Pour commencer, ils s'attaquèrent aux résidences de ces familles, dont ils brisèrent les portes et les fenêtres. Ils détruisirent le mobilier, ne laissant que les quatre murs, emportant avec soin, pour leur usage, tous les outils et les engins de destruction qu'ils rencontrèrent, tels que marteaux, fourgons, haches, soies, et autres instruments de ce genre. Un grand nombre d'émeutiers les passaient dans des ceinturons qu'ils se faisaient avec une corde, un mouchoir, ou tout ce qu'ils trouvaient de bon pour cela sous leurs mains; et ils portaient ces armes improvisées aussi ostensiblement qu'un sapeur du génie qui va déblayer le champ de bataille. Pas le moindre déguisement, pas la moindre dissimulation, et même, ce soir-là, très peu d'excitation et de désordre. Dans les chapelles, ils arrachèrent et emportèrent jusqu'à la pierre de l'autel, les bancs, les chaires, les chaises, les dalles mêmes; dans les maisons particulières, ils mirent en pièces jusqu'aux lambris et jusqu'aux escaliers. Cette petite fête du dimanche fut par eux accomplie comme une tâche qu'ils s'étaient donnée et qu'ils voulaient faire en conscience. Il n'aurait pas fallu cinquante hommes bien résolus pour leur faire tourner le dos. Une simple compagnie de soldats les aurait dispersés comme la paille au vent; mais il n'y avait personne pour les empêcher, pas d'autorité pour les réprimer, ou, pour mieux dire, n'était la terreur des victimes qui fuyaient à leur approche, personne ne faisait à eux plus d'attention que si c'étaient des ouvriers à la tâche, faisant leur travail régulier et légal avec beaucoup de décence et de tenue.

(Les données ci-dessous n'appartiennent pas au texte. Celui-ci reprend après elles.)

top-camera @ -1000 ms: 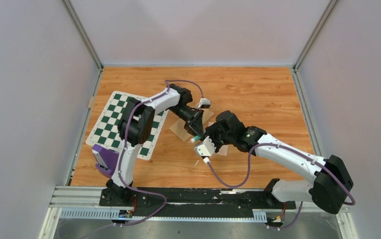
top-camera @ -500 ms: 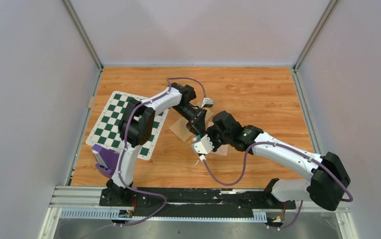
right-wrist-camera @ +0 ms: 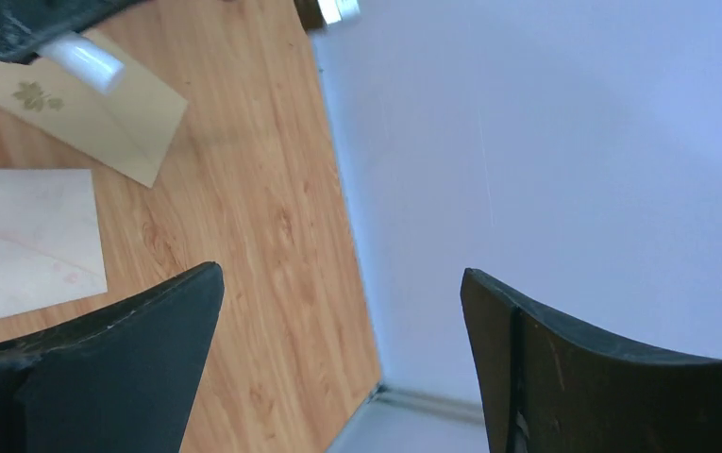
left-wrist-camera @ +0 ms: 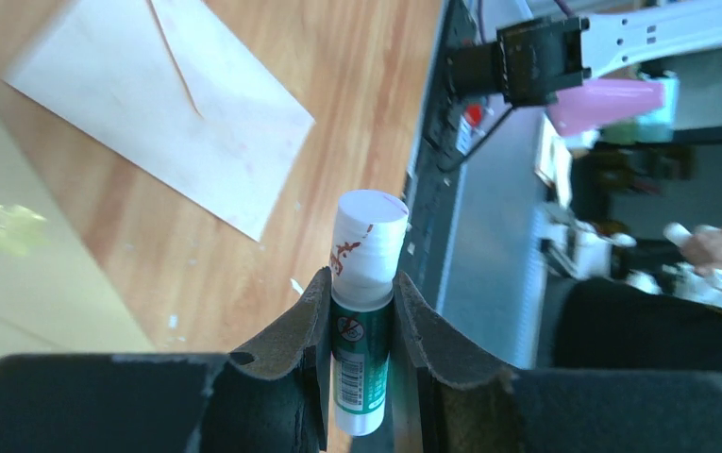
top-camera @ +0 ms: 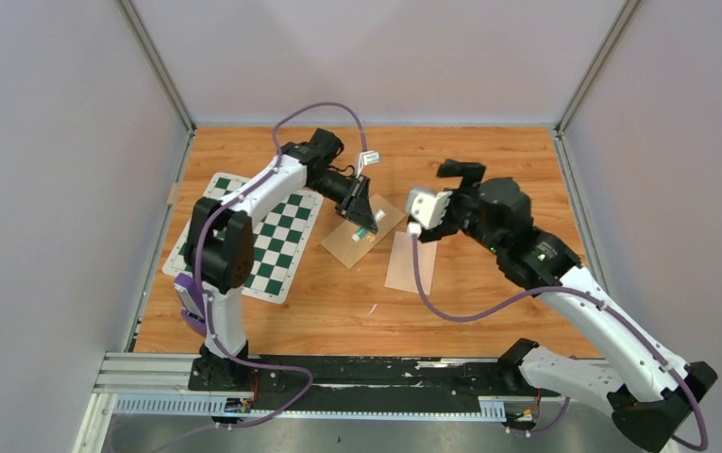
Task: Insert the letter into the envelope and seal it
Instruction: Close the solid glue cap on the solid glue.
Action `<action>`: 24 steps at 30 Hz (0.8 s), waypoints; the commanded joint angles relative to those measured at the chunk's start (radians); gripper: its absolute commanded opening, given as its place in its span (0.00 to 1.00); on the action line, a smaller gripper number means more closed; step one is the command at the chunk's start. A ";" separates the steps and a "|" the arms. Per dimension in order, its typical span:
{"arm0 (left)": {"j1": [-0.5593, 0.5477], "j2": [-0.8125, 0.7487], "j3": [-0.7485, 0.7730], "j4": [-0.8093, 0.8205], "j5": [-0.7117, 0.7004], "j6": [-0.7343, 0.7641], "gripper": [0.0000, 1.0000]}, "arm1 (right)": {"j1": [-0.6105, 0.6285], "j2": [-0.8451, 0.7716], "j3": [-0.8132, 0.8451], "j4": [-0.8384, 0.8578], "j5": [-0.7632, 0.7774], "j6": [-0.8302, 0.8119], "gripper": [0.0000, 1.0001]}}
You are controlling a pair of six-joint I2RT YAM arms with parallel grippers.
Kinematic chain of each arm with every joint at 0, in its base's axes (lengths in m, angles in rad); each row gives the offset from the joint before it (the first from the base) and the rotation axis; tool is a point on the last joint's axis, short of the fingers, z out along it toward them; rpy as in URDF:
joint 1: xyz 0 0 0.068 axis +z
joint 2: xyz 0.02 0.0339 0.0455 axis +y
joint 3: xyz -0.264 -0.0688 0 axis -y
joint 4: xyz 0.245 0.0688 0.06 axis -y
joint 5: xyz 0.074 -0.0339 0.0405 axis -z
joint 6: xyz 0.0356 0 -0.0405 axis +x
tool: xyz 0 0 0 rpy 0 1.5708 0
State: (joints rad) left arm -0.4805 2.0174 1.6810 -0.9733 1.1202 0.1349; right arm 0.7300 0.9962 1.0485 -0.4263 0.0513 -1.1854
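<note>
The tan envelope lies flat mid-table, a small leaf emblem on its face. Right of it lies the letter, a pale cream sheet with faint creases. My left gripper hangs over the envelope, shut on a green glue stick with a white cap. The stick's white end shows in the right wrist view above the envelope. My right gripper is raised behind and right of the letter, open, with nothing between its fingers.
A green-and-white chequered mat lies left of the envelope under the left arm. Grey walls close off the left, back and right of the table. The table's right wall fills most of the right wrist view.
My right gripper was beside the left gripper's tip over the letter. It has opened and swung up and back to the right, uncovering the letter. The left arm drew back with the glue stick.
</note>
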 commanded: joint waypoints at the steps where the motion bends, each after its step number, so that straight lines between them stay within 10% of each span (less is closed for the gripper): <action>1: 0.009 -0.222 -0.077 0.321 -0.029 -0.071 0.00 | -0.163 0.000 0.106 -0.073 -0.049 0.454 1.00; 9: 0.010 -0.503 -0.337 1.036 -0.154 -0.229 0.00 | -0.434 0.294 0.447 -0.156 -0.676 1.128 0.78; 15: 0.011 -0.539 -0.365 1.035 -0.221 -0.148 0.00 | -0.459 0.424 0.589 -0.169 -1.101 1.190 0.72; 24: 0.007 -0.512 -0.295 0.897 -0.268 -0.032 0.00 | -0.367 0.432 0.592 -0.173 -1.049 1.097 0.71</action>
State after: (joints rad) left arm -0.4698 1.4956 1.3235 -0.0143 0.8822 0.0113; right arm 0.3138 1.4532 1.6073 -0.5995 -0.9848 -0.0517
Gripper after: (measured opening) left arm 0.295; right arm 0.711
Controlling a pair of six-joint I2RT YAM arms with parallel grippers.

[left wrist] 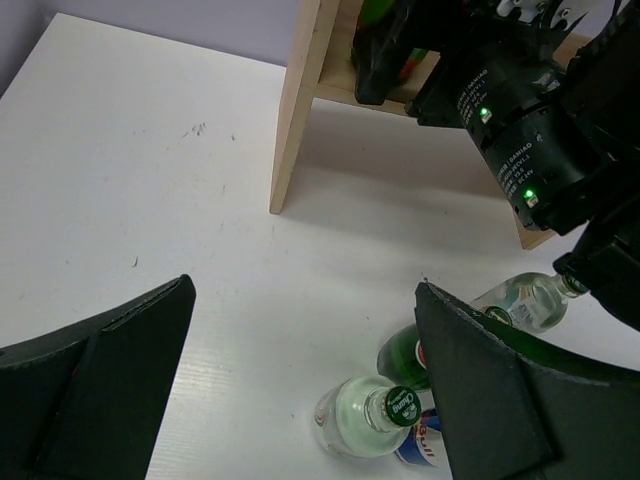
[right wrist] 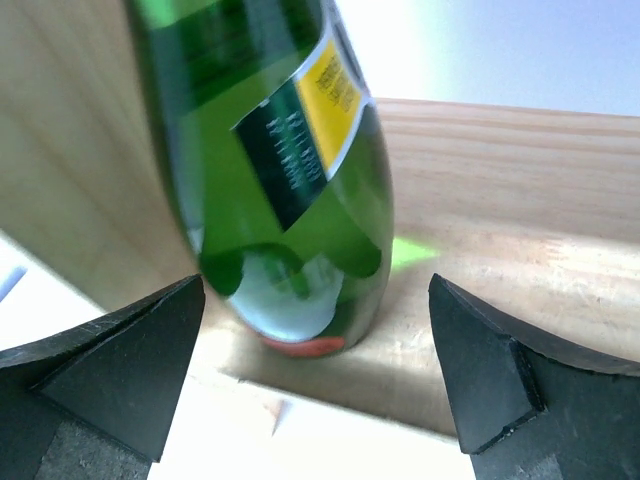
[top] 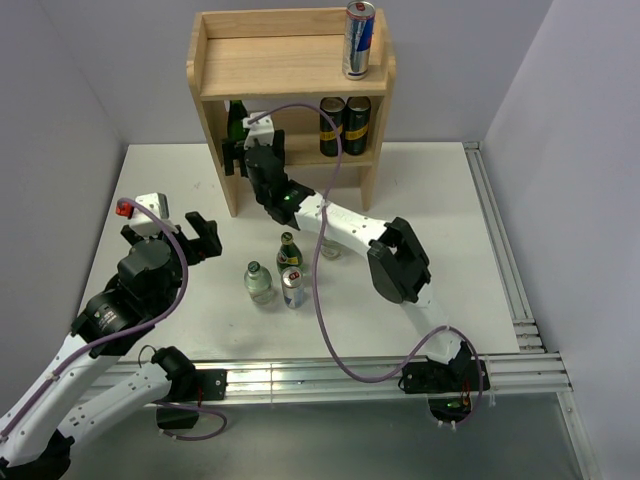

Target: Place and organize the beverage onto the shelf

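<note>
The wooden shelf (top: 268,60) stands at the back. A silver-and-blue can (top: 359,40) is on its top board at the right. A green bottle (top: 236,120) stands on the lower board by the left panel. My right gripper (top: 241,152) is open, one finger on each side of this bottle (right wrist: 290,180), without touching it. On the table stand a green bottle (top: 289,250), a clear bottle (top: 259,283), a can (top: 293,288) and a second clear bottle (top: 330,247) half hidden by the right arm. My left gripper (top: 168,232) is open and empty, left of them.
Two dark cans with gold labels (top: 345,125) stand on the lower board at the right. The right arm (top: 400,260) stretches across the table's middle. In the left wrist view the shelf's left panel (left wrist: 300,100) and the group of drinks (left wrist: 365,420) show.
</note>
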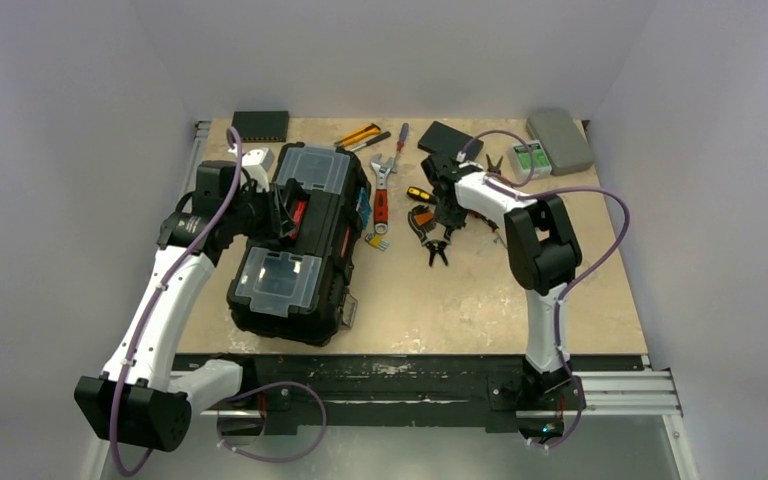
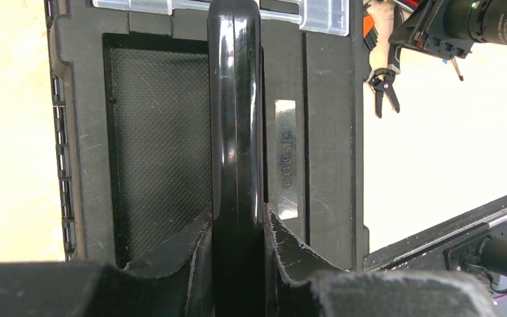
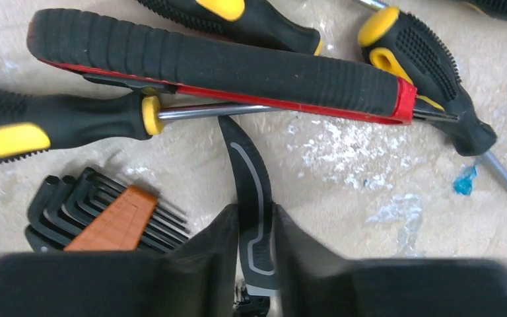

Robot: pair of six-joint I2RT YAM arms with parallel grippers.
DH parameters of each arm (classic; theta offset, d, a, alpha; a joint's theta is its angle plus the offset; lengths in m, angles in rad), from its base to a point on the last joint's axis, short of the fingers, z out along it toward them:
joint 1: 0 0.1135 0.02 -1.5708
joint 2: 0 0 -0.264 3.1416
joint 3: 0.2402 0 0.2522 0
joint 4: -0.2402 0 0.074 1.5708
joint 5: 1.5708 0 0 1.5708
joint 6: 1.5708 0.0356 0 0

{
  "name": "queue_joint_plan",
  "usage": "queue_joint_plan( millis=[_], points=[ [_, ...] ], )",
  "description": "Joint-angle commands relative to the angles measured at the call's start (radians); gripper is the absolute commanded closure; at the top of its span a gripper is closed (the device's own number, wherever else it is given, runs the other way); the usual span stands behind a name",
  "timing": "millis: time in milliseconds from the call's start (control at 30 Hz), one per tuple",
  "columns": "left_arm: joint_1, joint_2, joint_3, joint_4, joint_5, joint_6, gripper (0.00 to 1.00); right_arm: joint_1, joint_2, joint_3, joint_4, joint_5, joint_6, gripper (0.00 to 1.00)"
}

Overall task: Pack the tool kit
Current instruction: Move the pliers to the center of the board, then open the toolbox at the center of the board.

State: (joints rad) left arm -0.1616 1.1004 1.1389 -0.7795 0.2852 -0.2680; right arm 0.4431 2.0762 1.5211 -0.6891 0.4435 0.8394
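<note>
Left gripper [image 2: 237, 221] clamped on toolbox [image 1: 298, 240] handle [image 2: 236, 112], finger each side. Likely steadying box or readying to swing lid. Lid shut, clear compartments up. Toolbox left of centre in top view.
Right gripper [image 3: 254, 228] pinching one pliers [image 3: 249, 172] arm, centre of top view. Likely pulling it from tool pile.
Screwdriver [image 3: 53, 122], hex keys [image 3: 105, 218] just beside, loose.
Wrench [image 1: 382, 195] between toolbox and pile.
Table [image 1: 480, 300] beige, scuffed, white blotches.
Grey case [image 1: 560, 140] upper right.
Plain white walls [image 1: 390, 50] around.

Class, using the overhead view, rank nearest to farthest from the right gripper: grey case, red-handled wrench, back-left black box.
1. Red-handled wrench, just left of the right gripper.
2. Grey case, back right corner.
3. Back-left black box, far left corner.
</note>
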Motion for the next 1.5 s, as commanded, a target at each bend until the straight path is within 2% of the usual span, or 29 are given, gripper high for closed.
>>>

Ils marchèrent de même, avec ordre, au lieu du rendez-vous, allumèrent de grands feux dans les champs, et, gardant seulement ce qu'il y avait de plus précieux dans leur butin, ils brûlèrent le reste. Les ornements sacerdotaux, les images des saints, de riches étoffes et de belles broderies, la garniture de l'autel et le trésor de la sacristie, tout devint la proie des flammes, qui bientôt éclairèrent le pays alentour. Pendant ce temps-là ils dansaient, ils hurlaient, ils vociféraient autour de ces feux jusqu'à s'en rendre malades, sans être un seul moment troublés par personne dans ces exercices édifiants.